In this post, I will talk about what are the definitions of these consistency models and why they are useful for certain circumstances and the popular ways to implement them.

List of Consistency Models

  1. Linearizability
  2. Sequential Consistency
  3. Causal Consistency
  4. Eventual Consistency


Linearizability

Definition

Linearizability is the strongest form of consistency model in the distributed system. It is also known as Atomic Consistency. Under this model, the effects of each operation will be visible to other processes at some point between the start and the end of the operation. This is also known as the "linearization point". If two concurrent operations happen and overlap, there is no guarantee of the order of the operation, but from a point onwards, all other processes should see the latest results. Linearizability is a recency guarantee across distributed systems.

As shown in the above diagram, before the write, all processes must read the old value. After the write, all processes must read the new value. When the operation is in-flight, it is unclear whether a process should see the old value or the new value.

However, when we put in the read line as the "linearizable point", all the read before the line should read null while all the points after the line should read v1. In other words, all the read lines should only move forward in time. Once one of the processes has read the new value, all other processes should also read the new value. This is the aforementioned recency guarantee.

Why is it useful?

Sometimes we require uniqueness constraints across certain fields. For example, unique user_id. If our database is distributed(which is most of the case), the moment one process has accepted the request this user_id 123 has been taken, this information should be immediately visible to all other processes that user_id 123 is already taken. And none shall use this id again.

How to implement it?

1. Single write master node with both read and write

If serial read and writes are all processed by the same node, then we will have linearizability because there is only one single copy(or as it appears) of data. Not all operations require linearizability. we can only read from the masters for those critical operations. The rest of the read operations can be done on the read replica.
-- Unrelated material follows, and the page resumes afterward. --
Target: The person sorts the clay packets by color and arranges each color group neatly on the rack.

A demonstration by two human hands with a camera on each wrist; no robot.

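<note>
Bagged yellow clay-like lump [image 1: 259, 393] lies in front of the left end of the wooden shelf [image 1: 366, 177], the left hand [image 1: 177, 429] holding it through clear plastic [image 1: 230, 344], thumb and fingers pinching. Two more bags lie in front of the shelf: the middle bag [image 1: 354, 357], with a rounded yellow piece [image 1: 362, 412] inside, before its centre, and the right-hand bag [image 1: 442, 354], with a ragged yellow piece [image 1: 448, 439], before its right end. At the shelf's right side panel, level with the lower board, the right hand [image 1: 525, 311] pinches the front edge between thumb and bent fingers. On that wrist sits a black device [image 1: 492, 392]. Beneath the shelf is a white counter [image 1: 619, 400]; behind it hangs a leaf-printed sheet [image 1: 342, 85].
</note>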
Also, we can perform partitioning on the data so that not all writes are borne by the same node. For example, we can have (device id % no. of nodes) to decide which write master to route this request to if device_id has 1-1 mapping with user_id.

2. Consensus Algorithm

Consensus algorithms like Paxo can also solve this issue. This is essentially a consensus problem.

Distributed Transaction is another common way to achieve this. You can also use 2-phase commit(or 3-phase commit). Also, some other famous algorithms for doing distributed transactions are Calvin and Google Spanner. The list is not exhaustive.

https://en.wikipedia.org/wiki/Distributed_transaction

3. Quorum read with synchronous read repair and lossless conflict resolution strategy

For Quorum writes, we need to write 2 out of 3 nodes for example. For quorum read, we also need to read 2 out of 3 nodes. That will ensure at least one node we read has the latest data. We can set the linearizable point to be the moment new data reaches the majority. Let's illustrate this with a few diagrams to see why synchronous read repair is needed.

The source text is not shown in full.